(Records excerpted from a collection)
= Beginning of Section =

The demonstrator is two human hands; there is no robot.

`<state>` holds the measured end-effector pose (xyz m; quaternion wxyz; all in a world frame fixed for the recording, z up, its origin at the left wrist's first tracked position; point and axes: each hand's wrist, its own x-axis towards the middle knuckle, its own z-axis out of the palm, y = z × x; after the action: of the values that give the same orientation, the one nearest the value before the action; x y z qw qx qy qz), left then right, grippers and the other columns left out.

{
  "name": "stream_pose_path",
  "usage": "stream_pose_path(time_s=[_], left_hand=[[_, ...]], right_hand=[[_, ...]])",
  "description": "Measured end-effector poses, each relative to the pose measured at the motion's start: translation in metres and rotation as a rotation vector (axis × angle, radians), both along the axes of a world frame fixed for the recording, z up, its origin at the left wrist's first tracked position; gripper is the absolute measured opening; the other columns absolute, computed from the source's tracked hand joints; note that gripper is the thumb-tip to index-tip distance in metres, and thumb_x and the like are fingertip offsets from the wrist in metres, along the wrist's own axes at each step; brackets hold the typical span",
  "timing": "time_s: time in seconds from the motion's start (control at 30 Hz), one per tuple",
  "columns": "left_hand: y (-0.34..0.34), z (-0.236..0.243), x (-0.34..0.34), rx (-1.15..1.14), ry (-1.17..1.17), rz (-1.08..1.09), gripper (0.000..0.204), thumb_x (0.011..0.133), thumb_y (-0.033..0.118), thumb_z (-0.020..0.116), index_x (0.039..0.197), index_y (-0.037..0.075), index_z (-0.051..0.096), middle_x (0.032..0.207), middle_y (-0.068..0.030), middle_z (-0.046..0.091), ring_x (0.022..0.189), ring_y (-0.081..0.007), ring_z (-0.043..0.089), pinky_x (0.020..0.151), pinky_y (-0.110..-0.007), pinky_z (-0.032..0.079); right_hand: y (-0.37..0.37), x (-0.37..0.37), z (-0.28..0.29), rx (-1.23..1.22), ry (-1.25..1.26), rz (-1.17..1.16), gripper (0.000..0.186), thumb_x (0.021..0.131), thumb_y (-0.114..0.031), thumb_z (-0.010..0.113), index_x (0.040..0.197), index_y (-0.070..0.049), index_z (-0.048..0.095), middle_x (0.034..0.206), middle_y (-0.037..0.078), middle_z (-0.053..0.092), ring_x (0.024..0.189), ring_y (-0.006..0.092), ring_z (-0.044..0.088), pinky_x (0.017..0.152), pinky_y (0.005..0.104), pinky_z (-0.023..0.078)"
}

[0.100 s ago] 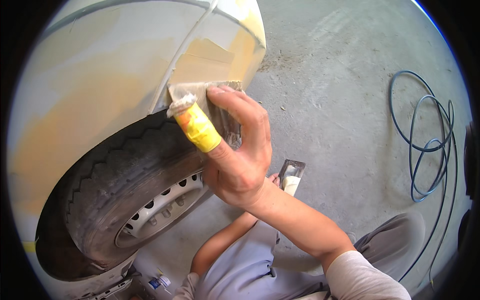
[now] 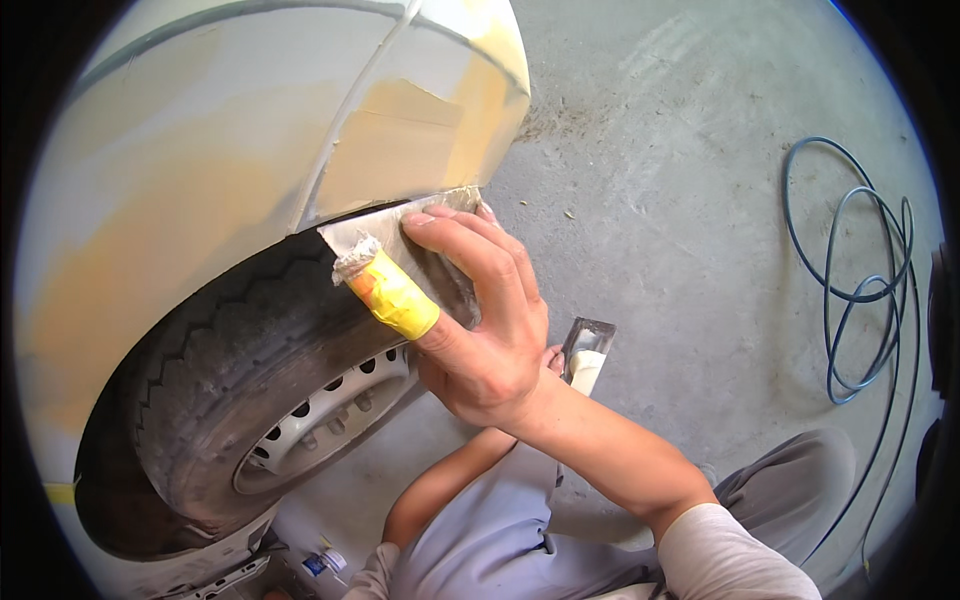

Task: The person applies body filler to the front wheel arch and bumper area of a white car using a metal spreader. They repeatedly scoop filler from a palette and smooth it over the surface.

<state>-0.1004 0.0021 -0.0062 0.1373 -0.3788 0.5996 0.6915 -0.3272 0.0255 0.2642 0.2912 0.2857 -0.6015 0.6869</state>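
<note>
My right hand (image 2: 490, 345), its thumb wrapped in yellow tape (image 2: 400, 300), is closed on a flat, wide putty spreader (image 2: 372, 228). The spreader's far edge lies along the bottom edge of the car's body panel (image 2: 230, 130), just above the tyre. Fresh beige filler (image 2: 385, 160) coats the panel beyond it, beside a seam. Behind my right forearm, only the fingertips of my left hand (image 2: 553, 358) show. They grip a putty knife (image 2: 594, 332) with a dark, smeared blade bearing a lump of cream filler (image 2: 587, 368).
A black tyre (image 2: 230, 390) with a pale steel wheel (image 2: 335, 415) fills the wheel arch at left. On the grey concrete floor (image 2: 680, 250) lies a coiled dark blue hose (image 2: 832, 285) at right. My bent knees are below. A small blue-and-white item (image 2: 322, 563) sits at the lower left.
My right hand has drawn the spreader down over the filler, toward me, to the panel's lower edge. My left hand and the putty knife stay nearly where they were.
</note>
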Motion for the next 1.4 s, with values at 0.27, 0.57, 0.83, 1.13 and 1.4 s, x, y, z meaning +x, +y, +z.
stream_pose_path(time_s=[0.27, 0.57, 0.83, 1.13, 1.4], left_hand=[[0.006, 0.018, -0.021, -0.176, -0.073, -0.042, 0.035, 0.111, 0.027, 0.054, 0.138, 0.007, 0.061, 0.091, 0.0068, 0.062, 0.072, -0.0010, 0.049, 0.061, -0.021, 0.040], [0.005, 0.017, -0.027, -0.014, -0.051, 0.032, 0.032, 0.111, 0.025, 0.053, 0.135, 0.008, 0.063, 0.084, 0.0104, 0.055, 0.063, 0.0013, 0.044, 0.053, -0.019, 0.036], [0.012, 0.037, -0.040, -0.010, -0.129, 0.096, 0.036, 0.111, 0.026, 0.054, 0.139, 0.005, 0.060, 0.093, 0.0080, 0.059, 0.073, -0.0001, 0.050, 0.059, -0.018, 0.040], [0.006, 0.017, -0.029, -0.118, -0.112, -0.006, 0.038, 0.111, 0.027, 0.054, 0.141, 0.003, 0.059, 0.100, 0.0046, 0.064, 0.083, -0.0023, 0.056, 0.067, -0.022, 0.047], [0.004, 0.026, -0.033, 0.011, -0.070, 0.045, 0.041, 0.111, 0.029, 0.054, 0.143, 0.004, 0.058, 0.100, 0.0043, 0.064, 0.083, -0.0029, 0.056, 0.067, -0.022, 0.047]], right_hand=[[-0.009, 0.006, 0.004, 0.066, -0.055, -0.019, 0.051, 0.066, -0.006, 0.074, 0.115, -0.017, 0.082, 0.128, 0.018, 0.065, 0.112, 0.0374, 0.066, 0.099, 0.0516, 0.055], [-0.008, 0.010, 0.002, 0.047, -0.073, -0.010, 0.048, 0.065, -0.011, 0.076, 0.111, -0.019, 0.083, 0.126, 0.018, 0.066, 0.113, 0.0370, 0.066, 0.100, 0.0538, 0.055], [-0.009, 0.009, 0.001, 0.045, -0.140, -0.037, 0.037, 0.080, -0.026, 0.068, 0.115, -0.024, 0.081, 0.123, 0.018, 0.067, 0.113, 0.0363, 0.067, 0.093, 0.0608, 0.058], [0.000, 0.003, -0.003, -0.036, -0.197, 0.046, 0.052, 0.068, -0.002, 0.070, 0.117, -0.015, 0.082, 0.125, 0.021, 0.066, 0.111, 0.0376, 0.067, 0.099, 0.0486, 0.057], [0.002, -0.026, 0.001, -0.220, -0.262, -0.021, 0.052, 0.073, -0.006, 0.068, 0.123, -0.017, 0.078, 0.119, 0.019, 0.065, 0.105, 0.0373, 0.068, 0.094, 0.0494, 0.058]])
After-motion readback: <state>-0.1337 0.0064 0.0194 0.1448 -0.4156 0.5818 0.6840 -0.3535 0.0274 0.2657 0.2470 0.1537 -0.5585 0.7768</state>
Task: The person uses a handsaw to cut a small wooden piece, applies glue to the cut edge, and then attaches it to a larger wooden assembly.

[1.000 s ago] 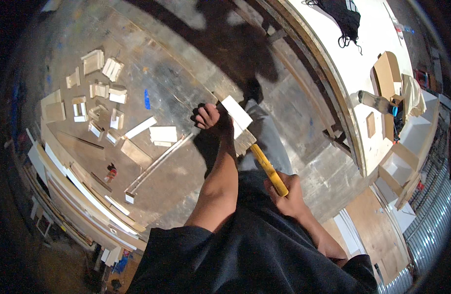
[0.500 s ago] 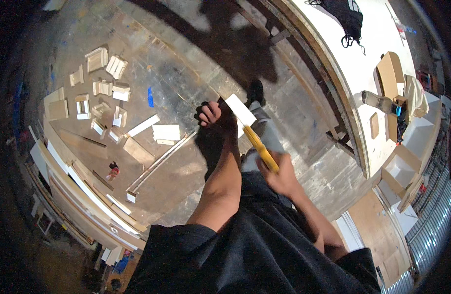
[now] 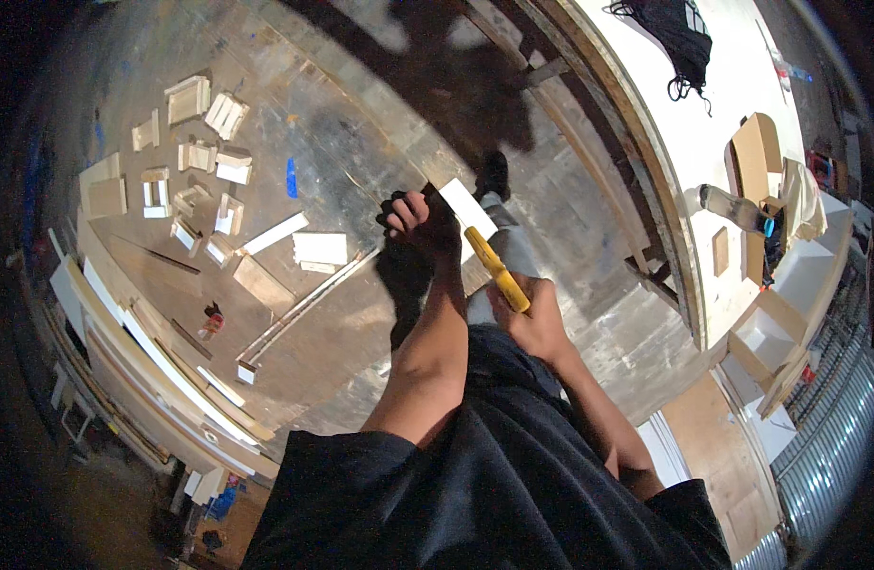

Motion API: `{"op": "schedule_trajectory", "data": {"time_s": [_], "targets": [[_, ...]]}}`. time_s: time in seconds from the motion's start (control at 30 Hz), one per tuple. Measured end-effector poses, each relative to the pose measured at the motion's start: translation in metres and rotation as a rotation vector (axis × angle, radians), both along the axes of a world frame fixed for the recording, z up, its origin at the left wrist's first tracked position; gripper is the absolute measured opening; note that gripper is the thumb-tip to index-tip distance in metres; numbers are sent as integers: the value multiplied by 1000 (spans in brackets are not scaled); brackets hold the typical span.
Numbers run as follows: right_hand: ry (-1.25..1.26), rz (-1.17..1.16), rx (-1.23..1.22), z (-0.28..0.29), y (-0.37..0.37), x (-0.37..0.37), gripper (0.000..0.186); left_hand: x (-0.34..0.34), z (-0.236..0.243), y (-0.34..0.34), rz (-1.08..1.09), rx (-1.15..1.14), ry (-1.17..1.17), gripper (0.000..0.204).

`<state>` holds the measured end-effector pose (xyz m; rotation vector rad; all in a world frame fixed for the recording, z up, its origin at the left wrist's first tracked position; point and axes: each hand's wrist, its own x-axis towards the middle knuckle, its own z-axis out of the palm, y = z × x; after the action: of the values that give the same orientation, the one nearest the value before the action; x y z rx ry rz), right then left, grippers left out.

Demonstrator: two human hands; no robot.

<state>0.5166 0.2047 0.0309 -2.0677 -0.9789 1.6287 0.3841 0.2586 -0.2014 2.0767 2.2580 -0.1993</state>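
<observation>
My left hand [image 3: 413, 217], in a dark glove with bare fingertips, is closed against the left side of a white-faced wooden piece [image 3: 465, 204]. Part of that piece is hidden behind the hand and wrist. My right hand [image 3: 532, 318] is wrapped round a yellow-handled tool [image 3: 494, 264], held slanting up and left. The tool's upper end lies by the near edge of the white face; its working tip is too small to make out. Both hands are in front of my body, above my legs and a dark shoe [image 3: 492, 176].
Several small wooden frames [image 3: 188, 100] and board offcuts [image 3: 264, 285] lie on the floor at left, with a blue strip [image 3: 292, 179]. Long boards [image 3: 161, 366] are stacked beyond. At right a white-topped table [image 3: 689, 142] carries a clear bottle [image 3: 731, 204] and dark cloth [image 3: 679, 43].
My right hand and the yellow-handled tool have shifted slightly up and left. My left hand stays closed by the white-faced piece. The view has tilted a little.
</observation>
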Motion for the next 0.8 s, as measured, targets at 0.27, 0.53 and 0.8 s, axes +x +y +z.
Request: {"op": "schedule_trajectory", "data": {"time_s": [0.27, 0.53, 0.8], "targets": [[-4, -27, -40, 38, -54, 13, 22, 1, 5, 6, 227, 206, -192, 20], [17, 38, 47, 55, -61, 19, 21, 5, 1, 10, 267, 296, -157, 19], [-40, 32, 66, -3, -31, 15, 17, 13, 5, 6, 171, 230, -150, 19]]}}
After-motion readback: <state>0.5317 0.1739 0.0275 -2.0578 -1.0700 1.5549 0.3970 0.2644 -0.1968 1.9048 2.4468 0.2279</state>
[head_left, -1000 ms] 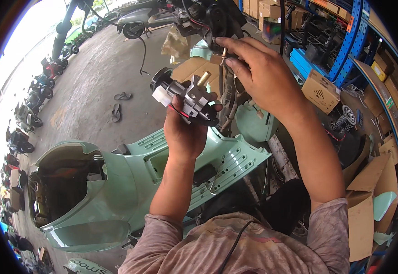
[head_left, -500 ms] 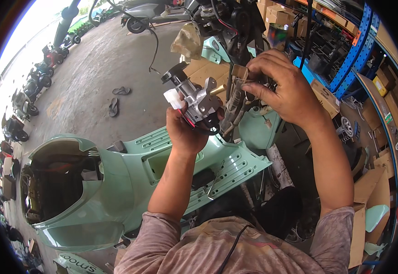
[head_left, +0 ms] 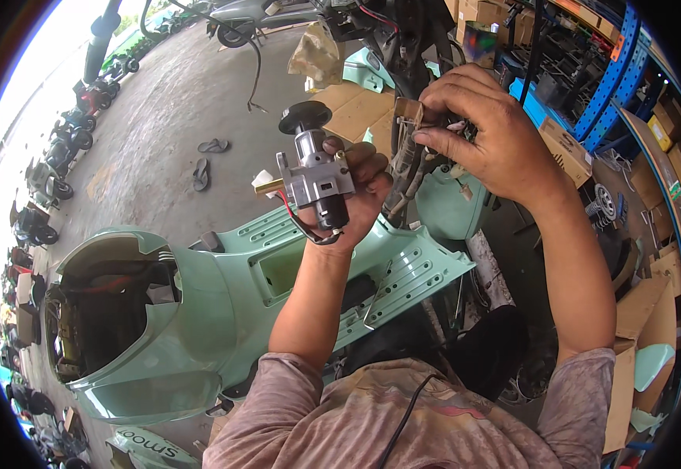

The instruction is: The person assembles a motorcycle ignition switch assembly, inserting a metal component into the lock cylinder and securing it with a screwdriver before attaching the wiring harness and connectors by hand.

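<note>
My left hand [head_left: 360, 184] is closed round a silver ignition lock [head_left: 317, 180] with a round black cap, a brass rod, a white plug and red and black wires. The cap points up and away from me, and the brass rod sticks out to the left. To its right, my right hand [head_left: 485, 125] is closed, thumb and forefinger pinching the edge of a brown, worn bracket-like piece [head_left: 408, 112]. That piece sits at the top of the scooter's dirty bare frame tube [head_left: 405, 168]. Part of the piece is hidden behind my fingers.
Below my arms lies the mint-green scooter body [head_left: 200, 313] with its footboard. A cloudy plastic bag [head_left: 315, 55] hangs near the dark steering parts [head_left: 403, 31]. Flat cardboard [head_left: 356, 109] and a pair of sandals [head_left: 201, 173] are on the floor. Blue shelving [head_left: 602, 86] stands at right.
My left hand has turned the ignition lock over, so its brass rod has swung from the right side to the left. My right hand stays at the brown piece.
</note>
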Demonstrator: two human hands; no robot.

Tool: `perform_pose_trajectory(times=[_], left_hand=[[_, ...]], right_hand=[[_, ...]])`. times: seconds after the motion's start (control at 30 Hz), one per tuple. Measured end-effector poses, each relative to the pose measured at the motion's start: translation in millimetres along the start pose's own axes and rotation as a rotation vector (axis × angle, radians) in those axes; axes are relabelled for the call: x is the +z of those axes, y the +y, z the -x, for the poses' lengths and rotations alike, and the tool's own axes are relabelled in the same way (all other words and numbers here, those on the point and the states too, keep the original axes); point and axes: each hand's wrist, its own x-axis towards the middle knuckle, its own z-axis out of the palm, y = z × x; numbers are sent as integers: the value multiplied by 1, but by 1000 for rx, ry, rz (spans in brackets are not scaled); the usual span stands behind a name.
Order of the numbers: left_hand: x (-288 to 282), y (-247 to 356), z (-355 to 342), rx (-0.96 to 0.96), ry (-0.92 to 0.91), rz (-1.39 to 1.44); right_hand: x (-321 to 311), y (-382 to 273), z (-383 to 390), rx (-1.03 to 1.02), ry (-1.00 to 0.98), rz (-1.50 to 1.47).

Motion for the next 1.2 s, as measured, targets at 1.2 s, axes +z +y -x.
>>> perform_pose_trajectory(times=[1.2], left_hand=[[17, -74, -20, 30, 232, -30]], right_hand=[[-5, 0, 15, 100, -165, -140]])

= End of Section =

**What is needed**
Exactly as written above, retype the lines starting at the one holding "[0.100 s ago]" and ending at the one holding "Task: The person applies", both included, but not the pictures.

**Result of this exercise**
[0.100 s ago] 
[now] 

Task: The person applies body filler to the front wheel arch and bumper area of a white car using a metal spreader. They repeatedly scoop filler from a palette and smooth it over the surface.

What the exercise required is now done.